3/26/2026

Un jury californien a reconnu Meta, propriétaire d'Instagram, et YouTube de Google responsables du préjudice subi par une utilisatrice qui affirme être devenue dépendante dès l'enfance. Les jurés ont conclu que les choix de conception des entreprises étaient addictifs et ont contribué à sa dépression.
Le jury a condamné les entreprises à verser au total $6 million de dommages et intérêts. C'est une somme dérisoire pour la Big Tech, avec une capitalisation boursière d'environ $1.5 trillion pour Meta et de $3.5 trillion pour Alphabet, la maison mère de Google. Mais le verdict crée un précédent, alors que des milliers de poursuites similaires sont en attente rien qu'aux États-Unis.
Les deux entreprises prévoient de faire appel. Meta soutient que les problèmes de santé mentale provenaient de la famille de la plaignante. Google affirme que YouTube n'est pas un réseau social. TikTok et Snapchat ont également été poursuivis mais ont conclu un accord avant le procès.
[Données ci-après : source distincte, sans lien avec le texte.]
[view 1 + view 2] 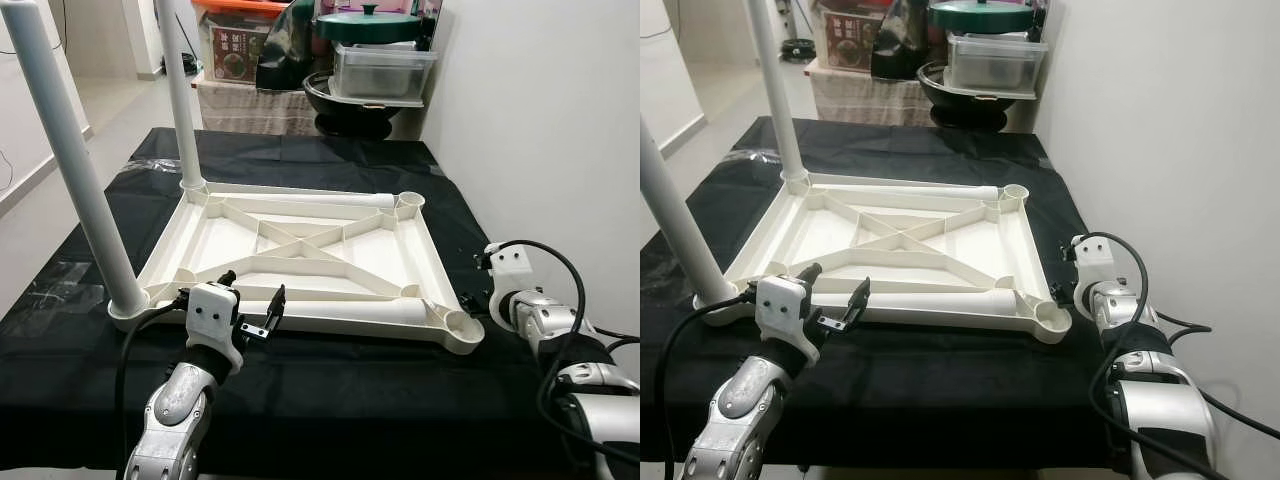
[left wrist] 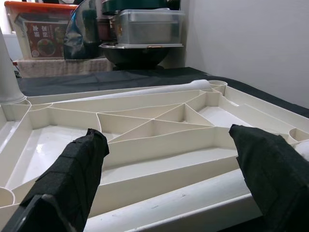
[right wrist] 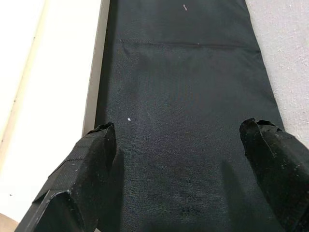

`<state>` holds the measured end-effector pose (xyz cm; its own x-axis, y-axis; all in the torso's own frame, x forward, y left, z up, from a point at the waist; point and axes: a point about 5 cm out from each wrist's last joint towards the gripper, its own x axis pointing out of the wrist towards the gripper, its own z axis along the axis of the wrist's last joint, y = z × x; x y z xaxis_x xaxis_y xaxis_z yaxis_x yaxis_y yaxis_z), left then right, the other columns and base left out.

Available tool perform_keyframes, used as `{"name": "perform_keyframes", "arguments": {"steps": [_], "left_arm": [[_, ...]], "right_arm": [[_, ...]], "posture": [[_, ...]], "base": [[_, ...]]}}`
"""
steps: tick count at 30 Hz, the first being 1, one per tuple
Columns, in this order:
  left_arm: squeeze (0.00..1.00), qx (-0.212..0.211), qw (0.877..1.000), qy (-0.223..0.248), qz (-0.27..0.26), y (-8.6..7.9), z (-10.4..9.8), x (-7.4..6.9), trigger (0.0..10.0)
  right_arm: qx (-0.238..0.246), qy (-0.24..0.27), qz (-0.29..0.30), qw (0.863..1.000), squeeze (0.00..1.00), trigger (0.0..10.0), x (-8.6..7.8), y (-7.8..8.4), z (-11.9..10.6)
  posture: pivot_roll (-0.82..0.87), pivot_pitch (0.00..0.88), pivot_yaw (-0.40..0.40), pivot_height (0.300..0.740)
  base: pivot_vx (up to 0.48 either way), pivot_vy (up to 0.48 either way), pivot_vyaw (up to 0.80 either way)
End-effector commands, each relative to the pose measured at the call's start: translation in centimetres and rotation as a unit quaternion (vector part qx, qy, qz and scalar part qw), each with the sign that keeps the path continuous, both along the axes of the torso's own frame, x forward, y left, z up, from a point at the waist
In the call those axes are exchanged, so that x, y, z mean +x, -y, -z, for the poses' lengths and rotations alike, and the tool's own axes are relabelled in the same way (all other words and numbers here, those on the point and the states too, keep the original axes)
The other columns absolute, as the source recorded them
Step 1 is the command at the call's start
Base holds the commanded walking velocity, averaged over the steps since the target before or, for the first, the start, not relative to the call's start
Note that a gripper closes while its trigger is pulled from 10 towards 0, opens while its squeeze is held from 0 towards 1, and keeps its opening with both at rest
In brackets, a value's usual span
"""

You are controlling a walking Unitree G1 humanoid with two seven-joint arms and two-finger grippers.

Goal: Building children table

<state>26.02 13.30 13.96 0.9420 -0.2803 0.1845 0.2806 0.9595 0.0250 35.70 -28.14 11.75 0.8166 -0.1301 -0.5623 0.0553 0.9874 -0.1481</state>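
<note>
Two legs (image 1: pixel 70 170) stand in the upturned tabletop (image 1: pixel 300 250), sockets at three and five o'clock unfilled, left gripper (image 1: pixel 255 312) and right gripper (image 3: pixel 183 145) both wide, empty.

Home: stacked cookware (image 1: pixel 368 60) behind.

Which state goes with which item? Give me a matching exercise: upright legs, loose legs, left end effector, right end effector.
Items:
1. Two upright legs
2. Two loose legs
3. Left end effector
4. Right end effector

States:
A. Open over the black cloth, beside the tabletop's right edge
B. Lying flat inside the upturned tabletop, along its near and far rims
C. Standing in the left corner sockets
D. Open at the tabletop's near rim

Pairs: 1-C, 2-B, 3-D, 4-A
</note>
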Motion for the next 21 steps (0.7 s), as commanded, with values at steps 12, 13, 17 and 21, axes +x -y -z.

Cette affaire est importante car elle remet en question la Section 230, une loi américaine qui protège les plateformes internet contre les poursuites liées aux contenus des utilisateurs. Elle positionne les plateformes comme des distributeurs, et non des éditeurs. Les entreprises de réseaux sociaux ont fait valoir qu'elles ne pouvaient être tenues responsables des contenus publiés par les utilisateurs.
Mais l'équipe juridique de la plaignante a contourné ce bouclier en arguant que le préjudice découlait de la conception des plateformes, et non de publications individuelles. Des fonctionnalités comme le défilement infini, la lecture automatique et les recommandations algorithmiques alimentaient l'addiction, ont-ils plaidé.
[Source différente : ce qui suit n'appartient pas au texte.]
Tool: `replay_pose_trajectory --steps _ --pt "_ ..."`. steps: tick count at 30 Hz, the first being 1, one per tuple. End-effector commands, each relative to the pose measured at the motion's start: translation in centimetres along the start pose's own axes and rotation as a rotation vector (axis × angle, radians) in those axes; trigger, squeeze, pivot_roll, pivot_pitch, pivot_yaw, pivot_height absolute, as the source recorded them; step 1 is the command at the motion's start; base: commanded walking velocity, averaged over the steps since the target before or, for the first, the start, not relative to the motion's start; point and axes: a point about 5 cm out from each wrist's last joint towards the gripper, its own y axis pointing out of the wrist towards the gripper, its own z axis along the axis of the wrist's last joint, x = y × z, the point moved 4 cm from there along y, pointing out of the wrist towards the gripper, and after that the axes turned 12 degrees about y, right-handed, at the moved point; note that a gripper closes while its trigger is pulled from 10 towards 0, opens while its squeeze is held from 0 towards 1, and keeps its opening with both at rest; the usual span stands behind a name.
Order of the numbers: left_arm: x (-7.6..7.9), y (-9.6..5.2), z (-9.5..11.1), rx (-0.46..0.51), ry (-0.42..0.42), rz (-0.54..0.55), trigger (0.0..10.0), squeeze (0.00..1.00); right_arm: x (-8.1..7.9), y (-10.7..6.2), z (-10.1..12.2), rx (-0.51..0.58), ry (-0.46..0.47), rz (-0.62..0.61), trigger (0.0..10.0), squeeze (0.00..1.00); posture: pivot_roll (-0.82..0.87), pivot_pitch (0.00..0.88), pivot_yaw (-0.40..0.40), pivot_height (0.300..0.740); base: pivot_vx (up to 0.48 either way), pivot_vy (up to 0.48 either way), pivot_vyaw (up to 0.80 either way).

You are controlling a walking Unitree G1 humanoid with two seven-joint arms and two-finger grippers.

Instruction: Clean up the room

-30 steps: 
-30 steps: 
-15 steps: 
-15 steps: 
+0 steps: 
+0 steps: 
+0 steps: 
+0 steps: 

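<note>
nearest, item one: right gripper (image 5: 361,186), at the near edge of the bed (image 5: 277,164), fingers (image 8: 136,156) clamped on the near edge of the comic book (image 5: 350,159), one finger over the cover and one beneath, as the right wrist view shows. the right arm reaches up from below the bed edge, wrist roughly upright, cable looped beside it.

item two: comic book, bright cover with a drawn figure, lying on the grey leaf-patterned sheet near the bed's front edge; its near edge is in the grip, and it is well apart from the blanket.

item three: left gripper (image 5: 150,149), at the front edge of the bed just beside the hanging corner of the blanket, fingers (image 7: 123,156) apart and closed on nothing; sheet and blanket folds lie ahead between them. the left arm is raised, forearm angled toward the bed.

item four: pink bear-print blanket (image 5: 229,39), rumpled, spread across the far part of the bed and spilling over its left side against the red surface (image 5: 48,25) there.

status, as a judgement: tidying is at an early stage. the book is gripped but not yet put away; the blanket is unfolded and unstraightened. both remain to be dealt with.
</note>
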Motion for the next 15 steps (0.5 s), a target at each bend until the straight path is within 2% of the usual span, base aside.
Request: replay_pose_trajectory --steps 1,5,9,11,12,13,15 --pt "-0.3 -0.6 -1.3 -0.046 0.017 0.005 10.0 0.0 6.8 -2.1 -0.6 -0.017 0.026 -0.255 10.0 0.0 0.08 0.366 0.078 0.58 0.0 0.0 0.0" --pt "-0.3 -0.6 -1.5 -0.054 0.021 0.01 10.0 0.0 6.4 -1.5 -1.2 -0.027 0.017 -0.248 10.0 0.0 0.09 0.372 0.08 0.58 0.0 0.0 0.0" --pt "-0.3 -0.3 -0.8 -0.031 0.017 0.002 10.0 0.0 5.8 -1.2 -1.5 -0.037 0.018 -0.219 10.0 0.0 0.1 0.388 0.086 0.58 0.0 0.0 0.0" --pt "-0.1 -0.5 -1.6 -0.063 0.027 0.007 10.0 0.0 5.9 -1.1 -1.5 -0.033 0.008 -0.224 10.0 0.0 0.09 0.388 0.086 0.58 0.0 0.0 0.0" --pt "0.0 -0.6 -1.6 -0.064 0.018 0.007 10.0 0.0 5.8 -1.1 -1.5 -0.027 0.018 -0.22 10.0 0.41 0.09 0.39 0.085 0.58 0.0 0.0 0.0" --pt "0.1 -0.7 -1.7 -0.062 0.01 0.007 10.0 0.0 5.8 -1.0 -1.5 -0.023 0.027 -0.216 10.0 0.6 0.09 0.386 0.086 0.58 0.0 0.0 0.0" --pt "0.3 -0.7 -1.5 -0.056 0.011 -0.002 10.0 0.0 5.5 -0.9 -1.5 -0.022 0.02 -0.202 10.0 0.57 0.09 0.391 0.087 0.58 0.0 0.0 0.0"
Jusqu'à présent, la réaction du cours de l'action au verdict a été modérée, les investisseurs attendant les appels. Mais si le verdict est confirmé, il pourrait avoir des implications au-delà des réseaux sociaux, notamment pour le gaming et l'IA.
Les poursuites s'inspirent des affaires américaines du tabac il y a plusieurs décennies. Les entreprises ont sciemment conçu des produits addictifs qui nuisent aux utilisateurs, selon l'argumentation avancée. Les tribunaux ont fini par considérer les cigarettes comme dangereuses, et non comme un simple choix personnel.
Mais la comparaison n'est pas parfaite. Le tabagisme cause des dommages physiques directs et irréfutables, tandis que les effets des réseaux sociaux sont plus complexes et varient selon les utilisateurs. Néanmoins, l'approche juridique est similaire : examiner la conception du produit, la recherche interne et ce que les entreprises savaient des risques à l'époque.
Les entreprises de réseaux sociaux pourraient à terme être contraintes d'atténuer les fonctionnalités qui stimulent l'engagement, sapant ainsi leurs modèles économiques.
Meta et Google ont déclaré qu'ils feraient appel. Cela déclenche un réexamen juridique, et non un nouveau procès.
Les appels prennent du temps, mais le verdict influence déjà la manière dont les affaires similaires sont traitées.
Ce verdict s'ajoute à une série d'actions gouvernementales à travers le monde visant à réguler les réseaux sociaux.
Les interdictions pour les jeunes ont été critiquées par de jeunes créateurs et des experts en technologie qui doutent de leur applicabilité en pratique.